The harness is where the work happens
OpenAI's post argues that evaluation reports used to treat models more like chatbots. A model received a prompt. It returned an answer. The evaluator scored the answer.
That is too thin for agentic systems.
OpenAI defines the harness as the surrounding setup: prompts, tools, interfaces, control logic, memory, retries, validators, and other pieces that shape what the model can do. The post says useful reports should specify what claim the setup was designed to test, then share evidence that the result is valid.
For frontier model evaluations, OpenAI groups claims into three buckets: capability elicitation, safeguard performance, and comparison. In plain business language, those map to questions like:
- Can this agent actually do the work if we give it the right setup?
- Do the guardrails hold when the work gets messy?
- Is this model or vendor better than the alternative under the same conditions?
The harness matters because the same model can look very different in two pilots. Give it a narrow tool set, no memory, one attempt, and a strict validator, and it may struggle. Give it broad tool access, long context, retries, custom prompting, and a forgiving success definition, and the same system may look production ready.
Neither result is automatically wrong. The problem is pretending the score means anything without the setup.

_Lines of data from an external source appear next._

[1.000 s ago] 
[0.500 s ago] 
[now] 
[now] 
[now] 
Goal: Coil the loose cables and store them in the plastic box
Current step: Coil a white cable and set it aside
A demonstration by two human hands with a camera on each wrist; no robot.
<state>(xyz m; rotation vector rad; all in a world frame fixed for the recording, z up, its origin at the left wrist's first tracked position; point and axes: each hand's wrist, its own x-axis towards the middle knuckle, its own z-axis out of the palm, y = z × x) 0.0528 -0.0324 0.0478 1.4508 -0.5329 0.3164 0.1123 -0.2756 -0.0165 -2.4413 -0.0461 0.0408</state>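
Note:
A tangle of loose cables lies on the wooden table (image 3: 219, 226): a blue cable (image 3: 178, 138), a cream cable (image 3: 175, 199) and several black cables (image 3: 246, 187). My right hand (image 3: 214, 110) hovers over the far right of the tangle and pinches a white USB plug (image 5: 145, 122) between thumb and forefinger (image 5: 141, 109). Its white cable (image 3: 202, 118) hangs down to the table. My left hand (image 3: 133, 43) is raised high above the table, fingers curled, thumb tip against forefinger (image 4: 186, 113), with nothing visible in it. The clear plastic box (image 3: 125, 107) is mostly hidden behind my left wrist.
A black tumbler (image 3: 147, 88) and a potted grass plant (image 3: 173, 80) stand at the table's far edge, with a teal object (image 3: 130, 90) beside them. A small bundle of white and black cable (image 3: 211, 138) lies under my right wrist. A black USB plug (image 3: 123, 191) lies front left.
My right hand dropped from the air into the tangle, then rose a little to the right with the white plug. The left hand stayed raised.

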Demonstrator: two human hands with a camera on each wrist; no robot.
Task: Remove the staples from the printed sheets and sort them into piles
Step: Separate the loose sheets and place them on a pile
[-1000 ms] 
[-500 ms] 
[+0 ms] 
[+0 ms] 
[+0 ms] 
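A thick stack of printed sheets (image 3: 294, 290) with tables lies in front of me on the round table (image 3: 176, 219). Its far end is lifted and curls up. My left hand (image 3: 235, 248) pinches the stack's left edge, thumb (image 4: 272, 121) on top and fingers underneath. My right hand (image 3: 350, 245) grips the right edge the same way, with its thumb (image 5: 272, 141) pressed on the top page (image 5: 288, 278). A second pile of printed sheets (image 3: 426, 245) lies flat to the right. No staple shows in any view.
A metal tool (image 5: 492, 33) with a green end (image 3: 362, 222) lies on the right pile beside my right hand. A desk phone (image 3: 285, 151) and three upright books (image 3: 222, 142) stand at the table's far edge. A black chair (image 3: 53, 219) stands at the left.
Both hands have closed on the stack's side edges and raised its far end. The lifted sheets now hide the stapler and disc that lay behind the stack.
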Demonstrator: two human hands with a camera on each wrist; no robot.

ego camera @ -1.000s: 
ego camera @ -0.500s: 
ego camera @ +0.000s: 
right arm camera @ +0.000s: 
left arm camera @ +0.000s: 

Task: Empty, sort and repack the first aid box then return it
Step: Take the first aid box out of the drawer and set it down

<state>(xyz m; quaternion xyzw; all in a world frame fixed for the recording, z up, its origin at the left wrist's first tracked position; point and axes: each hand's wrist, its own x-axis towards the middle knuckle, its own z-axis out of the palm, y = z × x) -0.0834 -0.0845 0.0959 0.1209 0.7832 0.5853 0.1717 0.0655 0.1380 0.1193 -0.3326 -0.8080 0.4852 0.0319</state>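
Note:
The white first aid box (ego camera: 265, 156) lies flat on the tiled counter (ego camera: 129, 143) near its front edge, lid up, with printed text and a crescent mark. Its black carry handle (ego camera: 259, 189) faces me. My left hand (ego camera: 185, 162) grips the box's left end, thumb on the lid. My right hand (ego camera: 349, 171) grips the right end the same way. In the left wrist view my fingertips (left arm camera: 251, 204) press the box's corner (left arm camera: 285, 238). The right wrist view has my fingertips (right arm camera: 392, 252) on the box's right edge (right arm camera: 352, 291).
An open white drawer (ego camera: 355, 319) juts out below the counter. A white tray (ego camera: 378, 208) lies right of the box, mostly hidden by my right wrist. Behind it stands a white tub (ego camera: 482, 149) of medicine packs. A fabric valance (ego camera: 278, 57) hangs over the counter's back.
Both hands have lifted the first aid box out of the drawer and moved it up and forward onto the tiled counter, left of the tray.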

We made a similar argument in our earlier post on why agent evals should test workflow receipts. If an agent updates a CRM record, closes a support ticket, opens a Jira issue, or drafts an HR response, the final text is only one artifact. The evaluation also needs the tool calls, approvals, state changes, sources, recovery steps, and exception path.
The answer is not the whole work product. The trace is part of the work product.
A business pilot can hide a lot inside the score
Imagine a finance team testing an agent that reviews invoice exceptions.
In the pilot, the agent gets a clean spreadsheet, a short policy excerpt, and a preapproved list of vendors. It marks 92% of exceptions correctly. The team celebrates.
Production will not look like that.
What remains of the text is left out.